La Bible ne quitte plus la poche du jeune homme qui ne s'exprime plus que par versets, métaphores et psaumes qu'il connaît par cœur et régurgite comme un débile. A chaque situation il trouve une explication dans son livre sacré, ou plutôt une interprétation. Et le film démontre implacablement que les textes religieux disent tout et leur contraire. Je n'ai pas pris de notes pendant le film évidemment mais les textes et leurs références apparaissant à l'écran, je suppose que  c'est parfaitement documenté. Il est donc hallucinant de constater comment ces textes et récits métaphoriques, approximatifs peuvent facilement être interprétés et détournés en fonction de l'âge du capitaine et du sens du vent. D'ailleurs l'humour n'est pas absent du film même  s'il finit par devenir franchement flippant tant Veniamin tient tout ce qu'il dit comme étant LA vérité.

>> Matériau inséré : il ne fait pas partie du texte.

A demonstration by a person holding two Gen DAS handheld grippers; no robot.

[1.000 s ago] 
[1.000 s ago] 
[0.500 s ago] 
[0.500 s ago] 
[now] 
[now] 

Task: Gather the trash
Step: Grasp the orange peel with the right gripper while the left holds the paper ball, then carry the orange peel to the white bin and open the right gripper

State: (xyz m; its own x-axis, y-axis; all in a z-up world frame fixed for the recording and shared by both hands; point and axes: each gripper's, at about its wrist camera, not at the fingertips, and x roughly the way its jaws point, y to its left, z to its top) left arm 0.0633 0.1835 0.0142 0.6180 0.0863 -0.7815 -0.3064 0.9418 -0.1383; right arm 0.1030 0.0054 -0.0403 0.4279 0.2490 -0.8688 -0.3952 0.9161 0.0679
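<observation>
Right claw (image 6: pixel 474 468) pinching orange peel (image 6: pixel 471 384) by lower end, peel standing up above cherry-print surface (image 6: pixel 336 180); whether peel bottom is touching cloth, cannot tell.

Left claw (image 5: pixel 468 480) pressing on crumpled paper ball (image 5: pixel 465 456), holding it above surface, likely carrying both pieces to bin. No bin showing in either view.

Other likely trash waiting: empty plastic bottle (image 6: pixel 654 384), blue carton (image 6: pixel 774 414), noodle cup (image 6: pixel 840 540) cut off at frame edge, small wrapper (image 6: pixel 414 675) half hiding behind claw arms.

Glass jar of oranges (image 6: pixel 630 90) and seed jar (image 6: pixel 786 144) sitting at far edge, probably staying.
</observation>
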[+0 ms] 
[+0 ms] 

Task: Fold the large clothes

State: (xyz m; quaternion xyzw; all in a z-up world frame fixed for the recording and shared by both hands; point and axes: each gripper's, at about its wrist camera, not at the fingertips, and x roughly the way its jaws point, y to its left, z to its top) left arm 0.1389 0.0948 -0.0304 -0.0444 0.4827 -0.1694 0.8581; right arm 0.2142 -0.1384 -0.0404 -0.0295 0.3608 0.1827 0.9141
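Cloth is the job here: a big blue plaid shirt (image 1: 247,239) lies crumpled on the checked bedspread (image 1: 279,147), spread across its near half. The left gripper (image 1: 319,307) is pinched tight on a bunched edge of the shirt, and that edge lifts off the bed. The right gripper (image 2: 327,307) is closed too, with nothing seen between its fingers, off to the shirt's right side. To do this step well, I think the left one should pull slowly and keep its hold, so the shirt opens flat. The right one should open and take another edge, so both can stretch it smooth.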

Les profs en réunion s'amusent lorsqu'ils sont obligés de revoir la tenue des filles à la piscine car le garçon décrète que leurs maillots de bains sont trop étroits par exemple. Tout le monde, la maman y compris, pense qu'il ne s'agit au départ que de la crise d'un adolescent qui aurait des érections incontrôlables. Les choses se compliquent lorsqu'il remet en question un cours d'éducation sexuelle peut-être un peu maladroit, ainsi que la théorie de l'évolution. Seule la prof de science, méthodique et rationnelle tentera de s'opposer à Veniamin en "l'attaquant" sur son propre terrain, c'est-à-dire en se documentant largement sur les textes bibliques. Le garçon ira très loin dans son délire en s'apercevant qu'il a un véritable contradicteur face à lui et que tout n'est pas si simple.

Devenu complètement fanatique, mystique, cet illuminé laissera libre court, au nom de Dieu évidemment, à sa misogynie, son antisémitisme et son homophobie. Pendant qu'une prof d'histoire pas mieux inspirée explique aux enfants que Staline, ce n'était finalement pas si mal.

Le film est donc effrayant à plus d'un titre. Je ne sais s'il reflète l'état d'esprit des russes actuellement, mais il semblerait que les intellectuels ou simplement les gens qui réfléchissent ont beaucoup de soucis à se faire... Quant aux dérives liées à la religion, elles sont tellement d'actualité que ce film bien que terrifiant en est le reflet ou l'interprète. Nécessaire donc.
Formellement le film s'articule en longues scènes bavardes, précises, admirablement écrites. Les acteurs sont tous formidables, aussi bien les profs, les élèves, que la directrice du lycée assez drôle au début car elle n'imagine pas que les choses vont aller si loin. Dans le rôle de Veniamin, Petr Skvortsov est buté et terriblement exaspérant comme son rôle l'exige. Il avance tête baissée, épaules rentrées, mais parfaitement conscient de son charisme. il m'a beaucoup fait penser à Jack O'Connel dans les Poings contre les murs. Face à lui la prof de science magnifiquement interprétée par Victoria Isakova respire l'intelligence, et Aleksandr Gorchilin (sosie de Swan Arlaud... oui, c'est le jour des ressemblances) dans le rôle de l'ami handicapé et amoureux est touchant de fraîcheur et de fragilité.